Case closed?
Dear Real Change,
I am writing in response to the interview conducted by Robin Lindley with Vincent Bugliosi concerning Bugliosi’s new book on the assassination of John F. Kennedy [RC, July 25 - 31, 2007.]
There is something profoundly disingenuous about Bugliosi and his assertion that his new study of the public execution of our 35th President “settles all questions about the assassination once and for all.” Bugliosi himself has stated elsewhere that, despite his many years of voluminous reading and research, he had not completely covered the myriad aspects of this tragic case. In an article by David Mehegan of the Boston Globe (5/28/07) Bugliosi states: “But there is no bottom to the Kennedy case. I would think I had covered all the issues, but then I would have to get 20 more documents from the national archives and make 15 more phone calls. I got sucked into this abyss and couldn’t get out, until my publisher said, ‘Vince, we’re going to press.’” In other words, even though Bugliosi had plenty of more ground to cover, his publisher was antsy to get a book into print.
Moreover, Bugliosi is a signatory to a letter that appeared recently in the New York Review of Books (3/15/07) requesting that Allen Weinstein – Archivist of the United States and head of the National Archives and Records Administration – work to reverse a decision by Judge Richard Leon which prevents the release of important CIA documents. These documents pertain to the late veteran operative George Joannides who was chief of the CIA’s psychological warfare branch in Miami. In recent years - due to the efforts of the Washington Post’s Jefferson Morley - it has come to light that Joannides concealed what he knew about Lee Harvey Oswald prior to the assassination. It seems that Joannides was running an operation designed to connect Oswald with Fidel Castro while keeping the CIA’s involvement in this subterfuge completely hidden. In addition to Morley and Bugliosi, this letter was signed by 18 other individuals including G. Robert Blakey (general counsel for the House Select Committee on Assassinations), author Don DeLillo, historians David Kaiser and Michael Kurtz, and filmmaker Oliver Stone.
Concerning the importance of the Joannides documents, Jefferson Morley has written: “What everybody from Oliver Stone to Ben Bradlee to Arlen Specter can agree on is that the CIA should account for the actions of George Joannides in 1963. As long as it does not, the agency is violating the spirit and the letter of the JFK Assassinations Records Act [passed by Congress in 1992] and the JFK conspiracy question remains open.”
A few years ago, in the pages of Real Change I reviewed an important book entitled “The Assassinations.” One of the editors of that work is Lisa Pease. Regarding Bugliosi’s new book, Pease states that it “is exactly the one-sided treatment he accuses the [Warren Commission] critics of writing.” Furthermore Pease argues that she would “be the first to concede that no one has yet proved the CIA was involved in the assassination. But there’s a world of evidence that paints direct ties between the CIA and the assassination.”

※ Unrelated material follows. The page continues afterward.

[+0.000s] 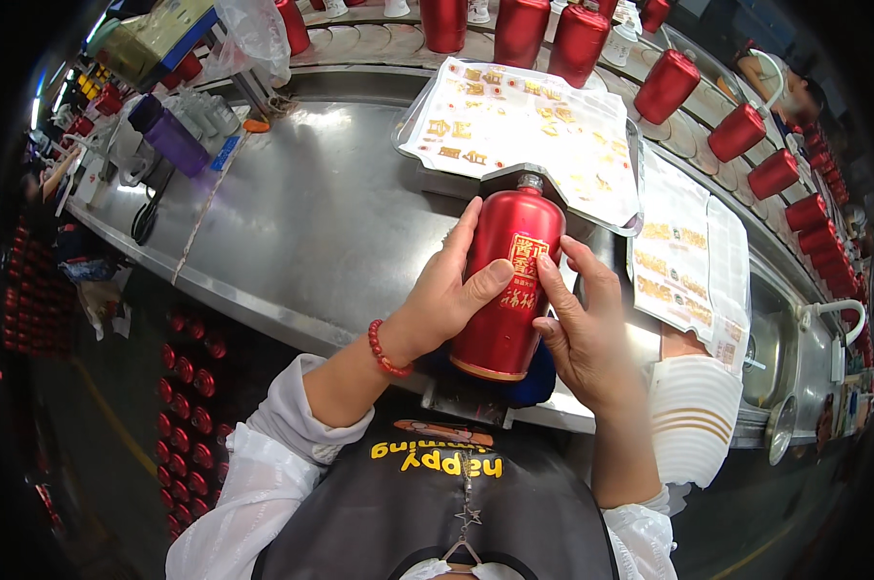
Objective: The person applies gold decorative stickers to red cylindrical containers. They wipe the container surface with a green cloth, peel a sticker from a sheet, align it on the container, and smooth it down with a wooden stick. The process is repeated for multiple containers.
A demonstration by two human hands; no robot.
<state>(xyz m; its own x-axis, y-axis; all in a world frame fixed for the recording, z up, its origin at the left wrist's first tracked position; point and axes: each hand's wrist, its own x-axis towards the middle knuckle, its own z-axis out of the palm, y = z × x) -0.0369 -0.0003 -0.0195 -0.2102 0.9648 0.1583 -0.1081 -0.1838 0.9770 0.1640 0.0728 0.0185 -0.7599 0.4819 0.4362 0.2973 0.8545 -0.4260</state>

So Bugliosi is entitled to his opinion about what transpired on Nov.22, 1963. But there is still critical evidence that is being deliberately withheld from scrutiny and Bugliosi knows this. And there are many other learned and meticulous scholars, researchers, and investigators who have spent even more years than Bugliosi examining the multiple dimensions of this sordid case who have concluded that the conspiracy thesis is a valid one.
One last comment for what it’s worth. In 1963, the Olympic rifle champion was a man named Hubert Hammerer. Hammerer admitted that it was highly unlikely that he himself could have performed the deadly marksmanship attributed to Lee Harvey Oswald, the alleged lone assassin of John F. Kennedy.